PH: I think that’s great. One thing that bothers me about statements like “bail reform isn’t working” is that these claims are too simplistic. Bail reform encompasses all sorts of potential interventions, so we need to be very clear about what sort of an intervention we are talking about, and compared to what alternative. It’s very different to ban cash bail, introduce a risk assessment tool, or require judges to consider dangerousness as well as flight risk when making pretrial release decisions, but these are all arguably “bail reform.
It turns out when we are very careful and specific about what it is we want to measure — for example, when we say, I want to measure the effects of releasing more people charged with misdemeanors — and then apply appropriate empirical methods, it is sometimes possible to get a good answer. Not necessarily a simple answer, but one that reflects the reality of what is happening, and that can offer useful evidence for other jurisdictions considering something similar.
NPPJ: Bail often harms people who are economically disadvantaged and can’t afford to pay for their freedom. How have Harris County’s reforms affected that group of people, and those who come from communities historically burdened by over-policing?
PH: As part of our analysis, we looked to see whether the injunction had differential effects for certain groups of people. We found that that the beneficial impacts of the reform were widely felt. If we look at people who come from poorer vs. less poor zip codes, people with and without a prior record, or Black or Hispanic people, for all these groups we see that the reform was generally beneficial in terms of facilitating release, reducing convictions rates, and reducing jail. For no group was there any evidence to suggest that the injunction caused an increase in crime.

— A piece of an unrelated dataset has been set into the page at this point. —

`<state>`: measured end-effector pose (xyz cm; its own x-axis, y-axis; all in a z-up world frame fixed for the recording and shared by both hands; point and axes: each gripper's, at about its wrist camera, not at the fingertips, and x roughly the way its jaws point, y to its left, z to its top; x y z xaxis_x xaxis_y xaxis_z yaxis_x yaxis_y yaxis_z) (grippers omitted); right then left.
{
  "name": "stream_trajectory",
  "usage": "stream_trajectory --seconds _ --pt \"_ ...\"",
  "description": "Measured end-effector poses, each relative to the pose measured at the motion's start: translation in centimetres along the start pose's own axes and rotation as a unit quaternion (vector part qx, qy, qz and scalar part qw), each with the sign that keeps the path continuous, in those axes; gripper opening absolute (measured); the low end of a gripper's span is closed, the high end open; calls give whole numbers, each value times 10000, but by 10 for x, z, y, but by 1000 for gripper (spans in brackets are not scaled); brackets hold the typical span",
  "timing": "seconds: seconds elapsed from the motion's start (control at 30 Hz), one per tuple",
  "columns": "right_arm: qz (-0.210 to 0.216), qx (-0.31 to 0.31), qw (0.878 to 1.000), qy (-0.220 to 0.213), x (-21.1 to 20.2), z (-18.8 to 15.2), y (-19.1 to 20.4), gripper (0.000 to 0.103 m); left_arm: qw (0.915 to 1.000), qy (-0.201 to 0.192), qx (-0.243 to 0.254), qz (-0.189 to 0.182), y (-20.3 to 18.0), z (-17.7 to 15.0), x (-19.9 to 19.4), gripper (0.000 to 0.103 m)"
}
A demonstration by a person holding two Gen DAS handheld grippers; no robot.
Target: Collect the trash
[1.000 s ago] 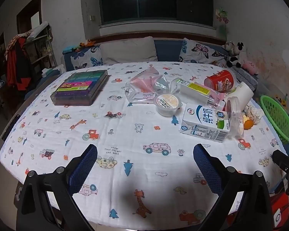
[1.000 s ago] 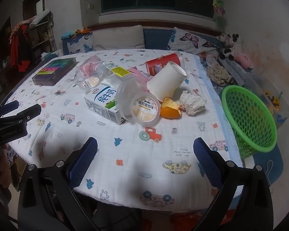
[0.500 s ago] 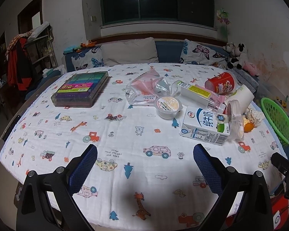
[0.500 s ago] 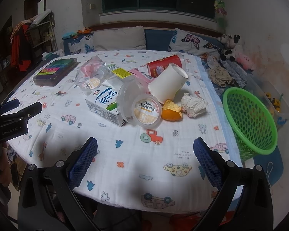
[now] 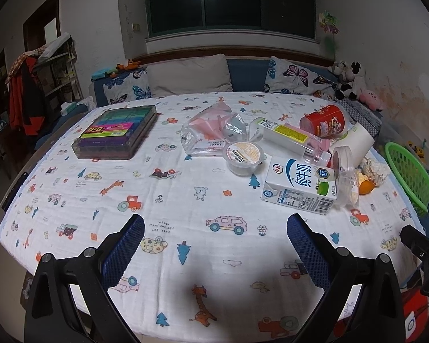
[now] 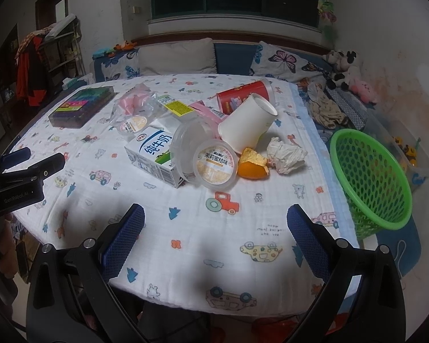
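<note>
Trash lies in a heap on the patterned tablecloth (image 6: 203,243): a milk carton (image 6: 153,154) (image 5: 297,188), a clear jelly cup (image 6: 214,163), a second jelly cup (image 5: 243,157), a white paper cup (image 6: 247,125), a red tub (image 6: 243,94) (image 5: 323,120), orange peel (image 6: 251,165), a crumpled tissue (image 6: 286,154) and a plastic bag (image 5: 208,134). A green basket (image 6: 371,177) (image 5: 409,171) stands off the table's right edge. My left gripper (image 5: 214,248) and right gripper (image 6: 214,245) are both open and empty, above the near cloth, short of the heap.
A clear case of coloured pens (image 5: 117,131) (image 6: 81,105) lies at the table's far left. A sofa with cushions (image 5: 188,77) runs behind the table, soft toys (image 6: 343,68) at its right end. A shelf with clothes (image 5: 34,85) stands at the left.
Both grippers have pulled back and risen slightly, so the table and heap look a little farther off. Nothing was taken hold of; both stay open.
</note>
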<state>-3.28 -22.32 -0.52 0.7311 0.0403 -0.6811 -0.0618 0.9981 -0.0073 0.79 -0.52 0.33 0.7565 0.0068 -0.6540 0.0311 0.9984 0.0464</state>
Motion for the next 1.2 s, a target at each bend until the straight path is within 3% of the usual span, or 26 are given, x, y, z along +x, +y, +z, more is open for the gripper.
stream_trajectory --seconds 1.2 --pt "6 -60 10000 12 4 -4 -23 98 9995 193 115 -206 -33 0 16 97"
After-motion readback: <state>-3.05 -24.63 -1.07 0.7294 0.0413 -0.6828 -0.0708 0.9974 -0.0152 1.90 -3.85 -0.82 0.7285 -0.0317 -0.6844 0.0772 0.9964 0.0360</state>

NPPJ: Speaking of going forward, what’s the next move? There’s a wealth of research coming out about the benefits of misdemeanor bail reform in Harris County, yet so much misinformation to the contrary.
PH: Well, step one is getting the findings of rigorous, well-designed research studies in the hands of the public, which is hopefully what efforts such as those of NPPJ can help accomplish. Beyond that, there is still much to learn. One issue that hasn’t been addressed much thus far is impacts of these types of reforms beyond the criminal justice system. For example, misdemeanor bail reform may contribute to higher earnings, better job stability, or produce other benefits that make these policies more attractive, but these sorts of outcomes have rarely been studied.

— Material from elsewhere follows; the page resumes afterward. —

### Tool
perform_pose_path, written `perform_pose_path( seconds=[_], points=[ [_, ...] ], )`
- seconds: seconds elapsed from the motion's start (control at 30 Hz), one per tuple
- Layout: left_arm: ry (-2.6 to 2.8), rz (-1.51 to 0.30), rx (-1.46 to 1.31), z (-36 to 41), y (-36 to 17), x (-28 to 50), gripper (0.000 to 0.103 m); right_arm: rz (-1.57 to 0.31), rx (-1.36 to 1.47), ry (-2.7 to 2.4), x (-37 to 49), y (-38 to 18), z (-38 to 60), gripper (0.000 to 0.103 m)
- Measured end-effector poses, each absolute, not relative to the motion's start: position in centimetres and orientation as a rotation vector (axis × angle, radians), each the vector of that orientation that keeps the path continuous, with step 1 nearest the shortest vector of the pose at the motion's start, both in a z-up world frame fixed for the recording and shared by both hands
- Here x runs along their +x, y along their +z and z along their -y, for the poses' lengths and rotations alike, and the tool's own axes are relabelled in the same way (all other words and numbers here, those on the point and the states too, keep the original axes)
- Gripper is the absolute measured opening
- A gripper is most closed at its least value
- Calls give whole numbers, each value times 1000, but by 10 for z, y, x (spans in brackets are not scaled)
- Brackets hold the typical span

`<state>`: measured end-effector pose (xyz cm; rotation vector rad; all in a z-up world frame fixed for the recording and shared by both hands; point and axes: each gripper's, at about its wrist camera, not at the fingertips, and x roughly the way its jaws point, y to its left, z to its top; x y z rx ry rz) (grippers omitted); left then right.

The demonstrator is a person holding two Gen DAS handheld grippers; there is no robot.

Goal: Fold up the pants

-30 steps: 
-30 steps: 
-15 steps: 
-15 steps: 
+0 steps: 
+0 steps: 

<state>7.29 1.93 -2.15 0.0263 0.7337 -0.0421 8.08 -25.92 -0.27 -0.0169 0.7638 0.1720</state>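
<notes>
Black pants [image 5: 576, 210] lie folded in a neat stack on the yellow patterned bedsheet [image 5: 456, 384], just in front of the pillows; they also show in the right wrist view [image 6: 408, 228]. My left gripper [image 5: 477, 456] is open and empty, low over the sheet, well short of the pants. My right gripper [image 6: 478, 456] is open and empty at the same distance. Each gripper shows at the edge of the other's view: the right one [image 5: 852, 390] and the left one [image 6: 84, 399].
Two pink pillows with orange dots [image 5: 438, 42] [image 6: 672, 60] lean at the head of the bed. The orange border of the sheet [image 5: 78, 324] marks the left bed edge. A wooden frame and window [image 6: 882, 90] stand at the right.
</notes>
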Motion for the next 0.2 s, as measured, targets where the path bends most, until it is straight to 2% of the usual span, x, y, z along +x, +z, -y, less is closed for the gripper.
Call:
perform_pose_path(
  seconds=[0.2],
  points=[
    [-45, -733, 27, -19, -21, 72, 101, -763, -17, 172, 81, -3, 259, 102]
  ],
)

Of course, there are also big concerns about what’s happening to people who are charged with felonies, and there’s ongoing litigation about that in Harris County. As both victim-oriented organizations like Crime Stoppers and more progressive organizations like the Texas Center for Justice and Equity have pointed out, we need better empirical evidence to understand what’s going on among that population. Extending our insights into people who are charged with more serious crimes for Harris County — and for other jurisdictions — is certainly important.
NPPJ: What lessons can be learned from this type of systemic reform by other jurisdictions considering making their own changes?
PH: This is an area where you can start small and move your way up. Our evidence is pretty compelling that detaining people on lower-level offenses and using cash bail doesn’t make a lot of sense. So that might be a good starting place for people who haven’t yet waded into reform.